- Acroma Location in Libya
- Coordinates: 32°03′10″N 23°41′56″E﻿ / ﻿32.05278°N 23.69889°E
- Country: Libya
- District: Butnan
- Elevation: 143 m (469 ft)
- Time zone: UTC+2 (EET)

= Acroma =

Acroma (also Akramah and Ikrimah) is a town in northeastern Libya in Butnan District, about 28 km west of Tobruk.

On April 17, 1917, the Treaty of Acroma, was signed by the Italian government (as occupying, colonial power) and Mohammed Idris (head of Senussi). The pact was an ambiguous ceasefire recognizing a de facto authority for Idris in Cyrenaica, while not excluding the overall Italian territorial sovereignty.

==World War II==
During the North African Campaign of World War II, the area was the scene of heavy fighting on several separate occasions.
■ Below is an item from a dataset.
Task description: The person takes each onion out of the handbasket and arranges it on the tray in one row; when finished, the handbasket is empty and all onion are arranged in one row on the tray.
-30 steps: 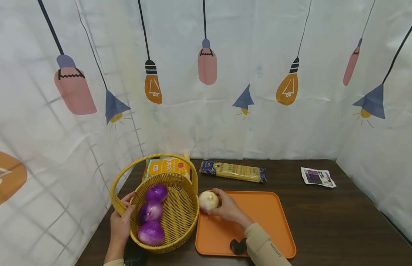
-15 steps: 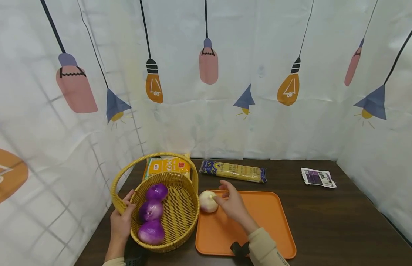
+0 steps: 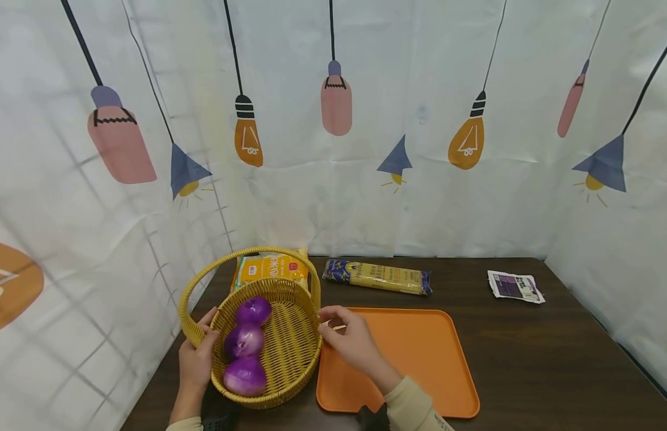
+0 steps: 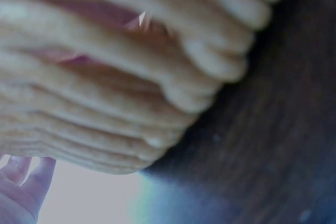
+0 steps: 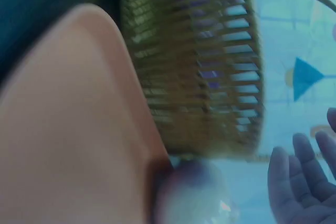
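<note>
Holding the basket (image 3: 290,341) by its left side with your left grip (image 3: 196,359), you have your right grip (image 3: 349,341), fingers apart and holding nothing, nearer the pale onion (image 5: 197,198), just below it by the tray's (image 3: 427,365) far left corner.

Head view is evenly lit; in L wrist pic, basket (image 4: 100,93) is blurred, frame bottom blown out; R wrist pic's tinted blue, onion (image 5: 194,198) defocused.
</note>
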A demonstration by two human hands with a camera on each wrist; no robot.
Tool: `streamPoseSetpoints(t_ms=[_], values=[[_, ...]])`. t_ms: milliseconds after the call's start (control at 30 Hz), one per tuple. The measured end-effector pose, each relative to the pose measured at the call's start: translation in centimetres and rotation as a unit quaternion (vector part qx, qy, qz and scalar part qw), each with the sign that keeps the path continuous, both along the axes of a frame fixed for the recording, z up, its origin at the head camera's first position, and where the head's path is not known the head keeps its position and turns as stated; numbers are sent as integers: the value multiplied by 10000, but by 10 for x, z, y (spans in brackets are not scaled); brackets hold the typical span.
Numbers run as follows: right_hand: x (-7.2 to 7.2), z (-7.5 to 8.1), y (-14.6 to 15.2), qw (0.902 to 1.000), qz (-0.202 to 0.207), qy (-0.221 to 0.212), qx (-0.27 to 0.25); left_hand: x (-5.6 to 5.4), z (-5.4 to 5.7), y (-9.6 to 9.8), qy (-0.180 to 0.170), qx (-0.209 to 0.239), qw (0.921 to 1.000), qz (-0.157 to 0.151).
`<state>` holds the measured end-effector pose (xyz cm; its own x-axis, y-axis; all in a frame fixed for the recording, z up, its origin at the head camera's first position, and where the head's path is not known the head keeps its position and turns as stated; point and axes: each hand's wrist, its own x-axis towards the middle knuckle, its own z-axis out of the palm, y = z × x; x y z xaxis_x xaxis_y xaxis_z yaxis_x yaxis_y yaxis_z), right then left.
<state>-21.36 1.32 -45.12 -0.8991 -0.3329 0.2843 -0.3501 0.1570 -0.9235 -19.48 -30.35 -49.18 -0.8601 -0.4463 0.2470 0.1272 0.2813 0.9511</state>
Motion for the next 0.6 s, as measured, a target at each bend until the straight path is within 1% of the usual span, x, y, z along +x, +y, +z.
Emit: streamPoseSetpoints(t_ms=[167, 233, 367, 500, 600], values=[[6, -4, -17, 9979, 447, -157, -435, 0, 1, -1, -38, 51, 10000, -67], [7, -6, -23, 9969, 581, -193, -500, 0, 1, -1, -38, 36, 10000, -80], [7, -4, -35, 9942, 952, -256, -432, 0, 1, 0, -5, 34, 10000, -78], [5, -2, -47, 9888, 1399, -377, -367, 0, 1, 1, -15, 49, 10000, -34], [4, -1, -57, 9858, 1576, -509, -271, 1, 2, 1, -55, 70, 10000, 1]])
Acroma was captured from Axis forces on December 10, 1941, by the Polish Independent Carpathian Rifle Brigade.

Later, an intersection of two Bedouin paths 19 km south of Acroma, assumed strategic importance, and became known by the Allied codename Knightsbridge. The area was the focus of the Battle of Knightsbridge, during June 1942.

Following the war's end, Knightsbridge War Cemetery, containing Allied war dead, was built 6.5 km north of Acroma, near the main road linking Tobruk and Gazala.